_Exercise description_. Repeat only the stretch of lines below that runs from the line with "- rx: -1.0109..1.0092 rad" through the line with "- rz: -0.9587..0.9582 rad", unaltered.

START Source data

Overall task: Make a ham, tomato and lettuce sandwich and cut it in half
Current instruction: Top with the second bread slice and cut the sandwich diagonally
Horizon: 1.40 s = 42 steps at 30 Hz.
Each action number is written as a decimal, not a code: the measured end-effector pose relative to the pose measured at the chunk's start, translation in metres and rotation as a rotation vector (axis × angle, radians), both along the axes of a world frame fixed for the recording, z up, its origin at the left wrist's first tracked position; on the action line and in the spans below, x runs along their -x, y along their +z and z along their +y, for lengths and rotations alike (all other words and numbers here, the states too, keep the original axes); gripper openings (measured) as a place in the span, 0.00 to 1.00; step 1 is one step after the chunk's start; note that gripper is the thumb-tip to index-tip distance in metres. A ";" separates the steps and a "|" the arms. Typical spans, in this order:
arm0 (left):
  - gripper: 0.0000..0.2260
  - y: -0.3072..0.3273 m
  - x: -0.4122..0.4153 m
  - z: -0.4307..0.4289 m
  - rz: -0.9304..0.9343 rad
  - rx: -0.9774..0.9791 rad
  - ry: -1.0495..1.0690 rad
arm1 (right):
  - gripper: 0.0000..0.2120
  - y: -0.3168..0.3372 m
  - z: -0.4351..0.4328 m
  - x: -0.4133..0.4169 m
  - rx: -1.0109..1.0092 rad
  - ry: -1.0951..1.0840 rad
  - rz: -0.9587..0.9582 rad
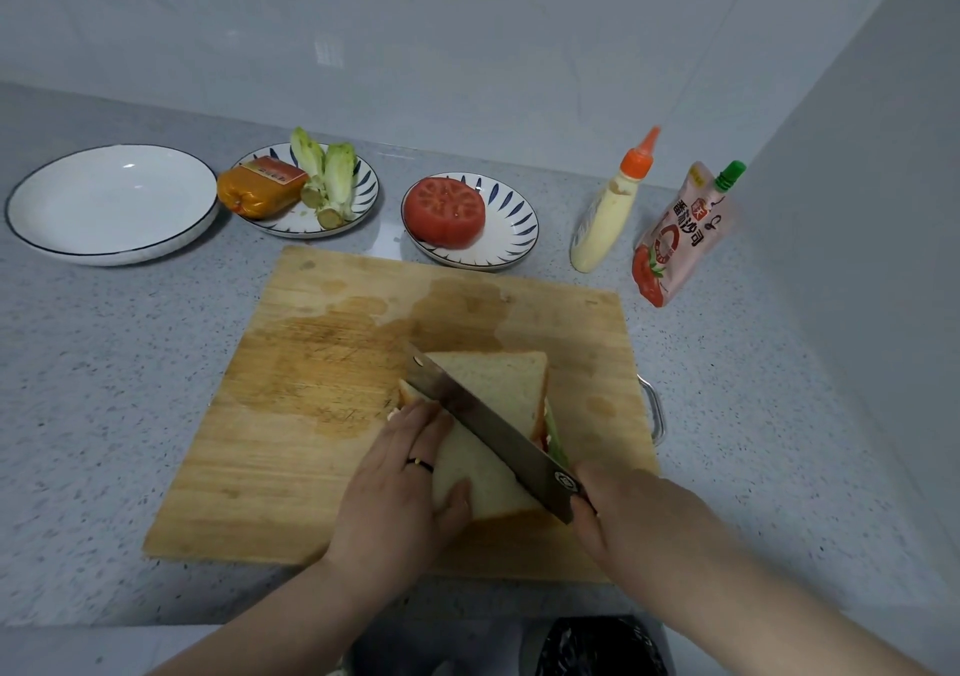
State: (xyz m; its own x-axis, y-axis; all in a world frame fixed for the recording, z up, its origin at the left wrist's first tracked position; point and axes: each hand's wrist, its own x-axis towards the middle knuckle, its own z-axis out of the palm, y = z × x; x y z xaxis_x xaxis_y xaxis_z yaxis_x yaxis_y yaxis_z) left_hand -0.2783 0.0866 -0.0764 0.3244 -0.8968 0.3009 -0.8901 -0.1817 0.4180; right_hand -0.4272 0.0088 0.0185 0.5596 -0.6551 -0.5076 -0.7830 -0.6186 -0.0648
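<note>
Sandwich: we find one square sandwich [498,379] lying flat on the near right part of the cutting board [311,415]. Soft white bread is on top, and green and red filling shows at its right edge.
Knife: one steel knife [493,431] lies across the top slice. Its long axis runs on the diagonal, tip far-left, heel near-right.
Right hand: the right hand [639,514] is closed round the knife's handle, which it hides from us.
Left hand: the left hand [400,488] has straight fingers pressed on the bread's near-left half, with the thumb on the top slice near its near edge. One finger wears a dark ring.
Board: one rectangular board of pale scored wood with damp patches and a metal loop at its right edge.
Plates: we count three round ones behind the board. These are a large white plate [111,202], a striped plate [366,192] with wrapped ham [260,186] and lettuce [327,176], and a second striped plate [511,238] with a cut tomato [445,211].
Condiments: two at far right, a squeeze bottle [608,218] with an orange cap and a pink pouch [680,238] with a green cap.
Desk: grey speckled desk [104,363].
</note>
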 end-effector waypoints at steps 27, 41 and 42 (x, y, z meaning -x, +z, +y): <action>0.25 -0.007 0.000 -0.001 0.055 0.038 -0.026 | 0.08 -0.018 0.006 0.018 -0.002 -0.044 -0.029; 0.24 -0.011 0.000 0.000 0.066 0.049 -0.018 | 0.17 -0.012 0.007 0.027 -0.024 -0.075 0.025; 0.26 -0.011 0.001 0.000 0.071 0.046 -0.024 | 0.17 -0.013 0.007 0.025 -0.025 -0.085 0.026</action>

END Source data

_Response to the exercise_.
  - rx: -1.0109..1.0092 rad
  - ry: -1.0951..1.0840 rad
  - rz: -0.9587..0.9582 rad

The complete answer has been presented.